GRANT THORNTON COROPORATE FINANCE LIMITED

PLAINTIFFS
AND

GERALDINE SCANLAN

DEFENDANT

JUDGMENT of Mr. Justice Paul Gilligan on the 27th day of July, 2017

1. The first motion to come before the Court is the defendant’s motion to permit the defendant to join the Attorney General, the Data Protection Commissioner and Danske Bank to the within proceedings.

2. The proceedings concern an incident whereby following a data request in September, 2015 from the defendant, the plaintiff as a result of inadvertence forwarded to the plaintiff a disc which allegedly contained confidential information and/or personal data relating to third parties and alleged confidential proprietary information of the plaintiffs including material that is legally privileged.

3. By letter dated the 3rd of October, 2015 the defendant advised the plaintiff that she had found on the CD furnished to her items of information including deeds of appointment of receivers in respect of properties unconnected with her.

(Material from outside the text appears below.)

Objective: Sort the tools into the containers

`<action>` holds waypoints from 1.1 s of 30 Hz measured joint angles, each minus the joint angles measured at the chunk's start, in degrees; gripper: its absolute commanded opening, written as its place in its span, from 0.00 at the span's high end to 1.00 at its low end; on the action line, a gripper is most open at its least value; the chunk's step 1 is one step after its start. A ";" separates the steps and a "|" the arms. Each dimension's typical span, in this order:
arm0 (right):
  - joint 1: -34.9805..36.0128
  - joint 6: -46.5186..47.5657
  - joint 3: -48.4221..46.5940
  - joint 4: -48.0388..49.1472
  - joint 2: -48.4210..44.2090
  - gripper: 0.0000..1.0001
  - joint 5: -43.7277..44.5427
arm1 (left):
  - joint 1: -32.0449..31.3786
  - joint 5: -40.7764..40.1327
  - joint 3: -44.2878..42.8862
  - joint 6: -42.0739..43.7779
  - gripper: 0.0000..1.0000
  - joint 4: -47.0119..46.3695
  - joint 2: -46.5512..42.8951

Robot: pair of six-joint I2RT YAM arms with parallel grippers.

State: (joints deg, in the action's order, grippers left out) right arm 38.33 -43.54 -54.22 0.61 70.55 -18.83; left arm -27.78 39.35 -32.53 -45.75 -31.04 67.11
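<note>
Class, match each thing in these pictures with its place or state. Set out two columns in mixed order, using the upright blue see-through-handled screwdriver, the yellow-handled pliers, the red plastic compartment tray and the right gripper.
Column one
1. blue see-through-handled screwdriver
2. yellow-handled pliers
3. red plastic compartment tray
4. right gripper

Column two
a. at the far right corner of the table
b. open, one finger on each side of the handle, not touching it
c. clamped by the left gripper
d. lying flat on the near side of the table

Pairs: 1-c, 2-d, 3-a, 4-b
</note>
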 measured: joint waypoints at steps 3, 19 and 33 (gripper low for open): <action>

4. The plaintiffs allege that the defendant has utilised the alleged confidential information and shared it with third parties. In these circumstances an application was made to this Court which made an interlocutory order on the 4th December, 2015 pending the determination of these proceedings as follows:

      “(1) The defendant (and any person having notice of such order) be restrained from disseminating, communicating by any means whatsoever to any third parties, or otherwise making any use of the confidential information, as more particularly described in the Schedule hereto (“the Confidential Information”), or any part thereof, for any purpose, pending the determination of these proceedings.

      (2) The defendant (and any person having notice of such order) be restrained from processing any personal data (other than her own personal data) provided to her by the plaintiffs other than in accordance with the provisions of the Data Protection Acts, 1988 and 2003, pending the determination of these proceedings.

      (3) The defendant do provide to the plaintiff’s details of all third parties to whom the defendant has disclosed and/or disseminated the confidential information.

      (4) The defendant do forthwith deliver up to the plaintiffs all documents and other records containing the confidential information.

      (5) The defendant do take all necessary steps to retrieve, recall and/or remove from the public domain, the confidential information which the defendant has disseminated, communicated or otherwise made available to the public.

      (6) The defendant do forthwith destroy, erase and delete any confidential information remaining in her possession.

      (7) The defendant do forthwith take all practicable steps to retrieve from William McKeogh all of the confidential information provided to Mr. McKeogh by the defendant.”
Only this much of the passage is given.